43. What further benefit do we receive from the sacrifice and death of Christ on the cross?
;
That thereby our old man is crucified, slain and buried with Him, that so the evil lusts of the flesh may no more reign in us, but that we may offer ourselves unto Him a sacrifice of thanksgiving.
Sanctification, thankfulness, isn’t a second blessing. It is the (super)natural, ordinary (ordained) outcome of the Spirit’s work in us, the product of being made alive with Christ (regenerated) and united to him by the Spirit through faith.
In a sense we may even speak of the moral “necessity” of thanksgiving in that it necessarily flows from our free acceptance with God in Christ. Free justification does not make us “careless and profane” but rather
…it is impossible that those who are implanted into Christ by true faith, should not bring forth fruits of thankfulness (Q/A 64).
It’s not necessary in order to be accepted by God but it logically and morally necessary for those who have been freely accepted. This is why we can say that we “must do good works.”
Because Christ, having redeemed us by His blood, also renews us by His Holy Spirit after His own image, that with our whole life we show ourselves thankful to God for His blessing, and also that He be glorified through us; then also, that we ourselves may be assured of our faith by the fruits thereof; and by our godly walk win also others to Christ (Q/A 86)

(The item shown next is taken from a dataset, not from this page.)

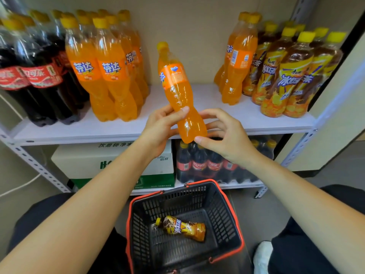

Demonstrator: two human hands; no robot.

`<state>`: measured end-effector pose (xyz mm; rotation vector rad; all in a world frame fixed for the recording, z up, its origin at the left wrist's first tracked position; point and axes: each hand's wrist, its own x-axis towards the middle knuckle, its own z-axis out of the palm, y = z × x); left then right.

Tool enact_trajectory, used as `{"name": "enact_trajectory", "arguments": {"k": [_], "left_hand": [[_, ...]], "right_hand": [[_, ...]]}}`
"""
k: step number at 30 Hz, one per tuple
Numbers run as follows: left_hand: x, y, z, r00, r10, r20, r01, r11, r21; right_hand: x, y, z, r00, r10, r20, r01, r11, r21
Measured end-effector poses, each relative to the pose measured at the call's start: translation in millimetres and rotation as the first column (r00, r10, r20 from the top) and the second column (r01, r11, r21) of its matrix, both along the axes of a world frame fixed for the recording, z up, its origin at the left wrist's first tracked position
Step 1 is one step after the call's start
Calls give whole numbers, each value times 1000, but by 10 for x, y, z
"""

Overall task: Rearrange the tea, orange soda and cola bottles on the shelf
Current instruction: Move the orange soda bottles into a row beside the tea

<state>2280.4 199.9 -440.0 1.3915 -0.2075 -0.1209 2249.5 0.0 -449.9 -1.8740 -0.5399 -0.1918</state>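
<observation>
An orange soda bottle (175, 91) is gripped by the left hand (158, 129). Its bottom is pinched by the right hand (225, 135). It is held before the shelf (79, 131).

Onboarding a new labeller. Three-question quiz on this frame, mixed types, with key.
1. True or false: the left hand grips a dark cola bottle.
2. What lies in the black plastic basket with the red rim? A) cola bottle B) brown yellow-capped tea bottle C) nothing
3. Fill in: on the white upper shelf, the tea bottles stand at the ___ end.
Key: 1 false, it and the right hand hold the clear plastic orange soda bottle with the yellow cap; 2 B; 3 right.
</observation>
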Motion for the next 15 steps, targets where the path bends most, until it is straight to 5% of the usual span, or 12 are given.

We are renewed by the Spirit for a purpose: in order that we might show that we are thankful.
Finally, when we think of the (American and Canadian) Thanksgiving holiday(s) we think of bowing our heads in prayer. This is perfectly appropriate:
116. Why is prayer necessary for Christians?
Because it is the chief part of thankfulness which God requires of us; and because God will give His grace and Holy Spirit only to those who earnestly and without ceasing beg them of Him, and render thanks unto Him for them.
The triune God who created us has also redeemed us who believe and shall bring to faith all those whom has known from eternity and unconditionally chosen in Christ. That God, to whom, both as Creator and Redeemer, we owe all, has ordained instruments and means by which he operates. If we are to be faithful to his Word we must affirm both and reject the temptation to let one swallow up the other.
Prayer is one of those instruments or means by which God has chosen to operate. That’s why Scripture exhorts us so frequently to pray: because that’s how God works in the world. He might have chosen to work in some other way but he hasn’t. He’s chosen to bind himself, as it were, to use our prayers to accomplish his mysterious purposes and that in itself is yet another of the countless reasons we have to give thanks today.
Happy Thanksgiving from the Heidelblog.
I am thankful the Heidelblog has returned. It has been a means of encouragement and edification in the past and sure to be in the future.
Keep up the good work!
Thanks Ken!
I brought a short devotion at our Thanksgiving dinner at our pastor’s house (B. J. Gorrell of Westminster Presbyterian Church (OPC) in Westminster, CA.
I spoke of obstacles to giving thanks: (1) our finiteness – we are unaware (because not consciously looking) of all that God does for us daily; (2) our sinfulness – as sinners, we’d love to be able to take (at least partial) credit for things we do at the spiritual level; (3) our unwillingness to thank God for even the unpleasant, inconvenient, or even downright bad things that happen to us (if you found out you had cancer tomorrow and were told you had only a month to live, could you genuinely offer God thanks for even that?).
Then, I noted how often Paul connects his thanks to God with his prayers for others in his epistles, and then urged the group to practice consciously thanking God throughout their day.
I hope the folks were edified – and I thank God for the opportunity!
Thank you Richard. A belated happy Thanksgiving.
Being nitpicky, just a little: your very first sentence (“On this day…”) is incomplete. The “when” makes it so. Otherwise, good job, as usual.
Thanks. Corrected. Happy Thanksgiving!